▶ _What needs to be done_: Out of the material that follows, write out exactly the lines from the line with "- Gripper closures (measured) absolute" to the line with "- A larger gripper", both ends included, and no others.

▶ _Given records_:
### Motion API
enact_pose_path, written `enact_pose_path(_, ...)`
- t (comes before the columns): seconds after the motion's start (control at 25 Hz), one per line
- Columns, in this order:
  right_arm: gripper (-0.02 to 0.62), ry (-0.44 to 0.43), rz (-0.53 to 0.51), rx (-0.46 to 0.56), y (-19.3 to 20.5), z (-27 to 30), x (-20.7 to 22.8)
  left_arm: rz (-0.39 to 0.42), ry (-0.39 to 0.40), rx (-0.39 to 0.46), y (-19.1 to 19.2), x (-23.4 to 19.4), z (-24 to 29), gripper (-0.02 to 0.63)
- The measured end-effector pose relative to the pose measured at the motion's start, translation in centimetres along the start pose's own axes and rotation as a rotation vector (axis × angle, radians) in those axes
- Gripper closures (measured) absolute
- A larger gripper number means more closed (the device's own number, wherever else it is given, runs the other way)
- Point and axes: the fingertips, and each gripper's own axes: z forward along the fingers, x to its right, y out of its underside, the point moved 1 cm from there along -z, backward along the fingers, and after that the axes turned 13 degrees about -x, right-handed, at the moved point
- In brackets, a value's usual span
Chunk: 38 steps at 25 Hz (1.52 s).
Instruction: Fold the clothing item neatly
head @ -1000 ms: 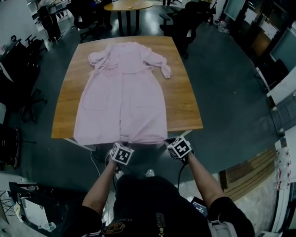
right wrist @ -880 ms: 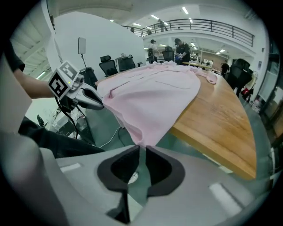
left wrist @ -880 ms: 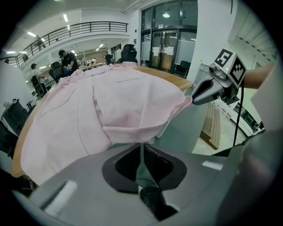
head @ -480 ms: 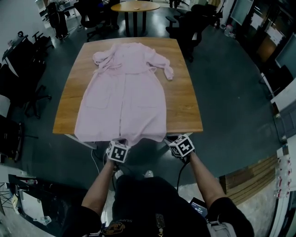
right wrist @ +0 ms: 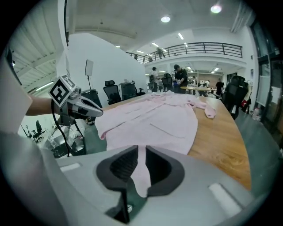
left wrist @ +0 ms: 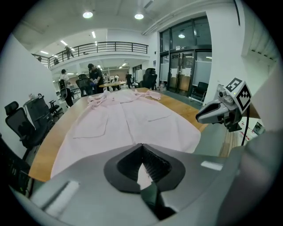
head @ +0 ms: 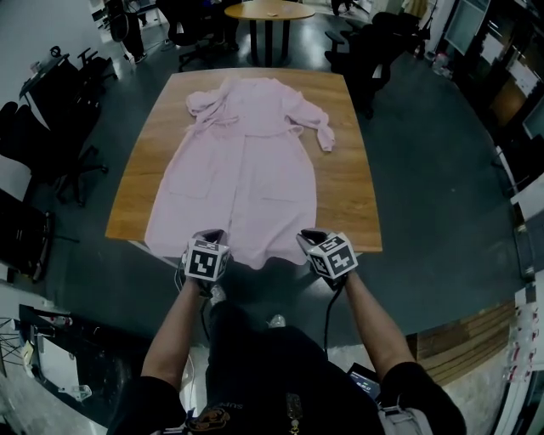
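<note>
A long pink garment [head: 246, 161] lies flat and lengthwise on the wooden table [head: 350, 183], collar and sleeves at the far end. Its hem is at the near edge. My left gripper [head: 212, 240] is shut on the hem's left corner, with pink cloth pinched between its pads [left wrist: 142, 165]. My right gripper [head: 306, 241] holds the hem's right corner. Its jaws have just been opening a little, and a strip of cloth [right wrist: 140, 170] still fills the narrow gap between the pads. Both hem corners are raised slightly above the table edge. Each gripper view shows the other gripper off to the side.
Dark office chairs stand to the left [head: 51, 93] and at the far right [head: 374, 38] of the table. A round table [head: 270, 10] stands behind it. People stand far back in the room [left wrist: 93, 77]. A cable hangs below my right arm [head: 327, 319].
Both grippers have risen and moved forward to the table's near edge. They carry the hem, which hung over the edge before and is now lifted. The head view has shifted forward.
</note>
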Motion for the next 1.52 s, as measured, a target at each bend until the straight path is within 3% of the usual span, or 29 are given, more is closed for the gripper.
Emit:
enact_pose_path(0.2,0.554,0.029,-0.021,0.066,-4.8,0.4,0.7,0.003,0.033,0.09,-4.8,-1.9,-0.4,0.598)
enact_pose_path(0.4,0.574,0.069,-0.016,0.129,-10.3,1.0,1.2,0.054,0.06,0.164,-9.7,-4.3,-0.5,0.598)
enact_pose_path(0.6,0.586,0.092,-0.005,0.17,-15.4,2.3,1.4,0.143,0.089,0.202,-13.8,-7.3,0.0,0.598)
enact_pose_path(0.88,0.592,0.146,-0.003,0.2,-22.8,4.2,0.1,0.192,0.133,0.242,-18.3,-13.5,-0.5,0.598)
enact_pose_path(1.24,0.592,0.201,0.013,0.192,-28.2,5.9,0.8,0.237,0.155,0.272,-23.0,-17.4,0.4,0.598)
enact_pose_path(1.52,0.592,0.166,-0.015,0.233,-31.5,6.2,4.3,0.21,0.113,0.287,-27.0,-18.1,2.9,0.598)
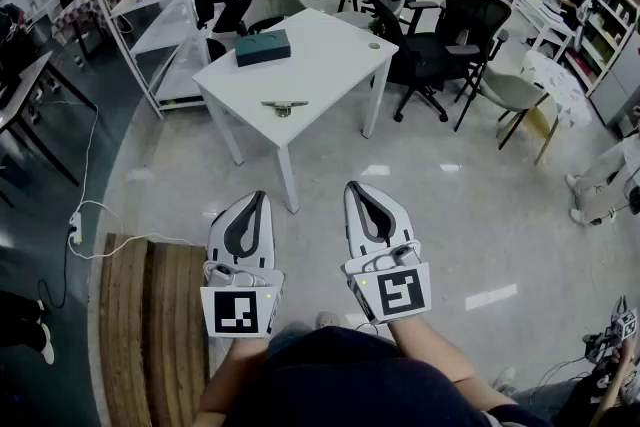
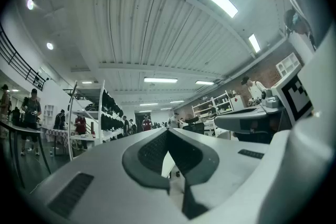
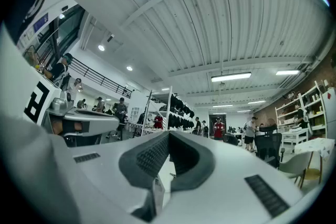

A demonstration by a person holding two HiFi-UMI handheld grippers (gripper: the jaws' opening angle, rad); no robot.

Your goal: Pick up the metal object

▶ _Answer space_:
- Gripper closures (measured) absolute
- A larger gripper number means more closed (the device's own number, wherever else it is given, runs the other way)

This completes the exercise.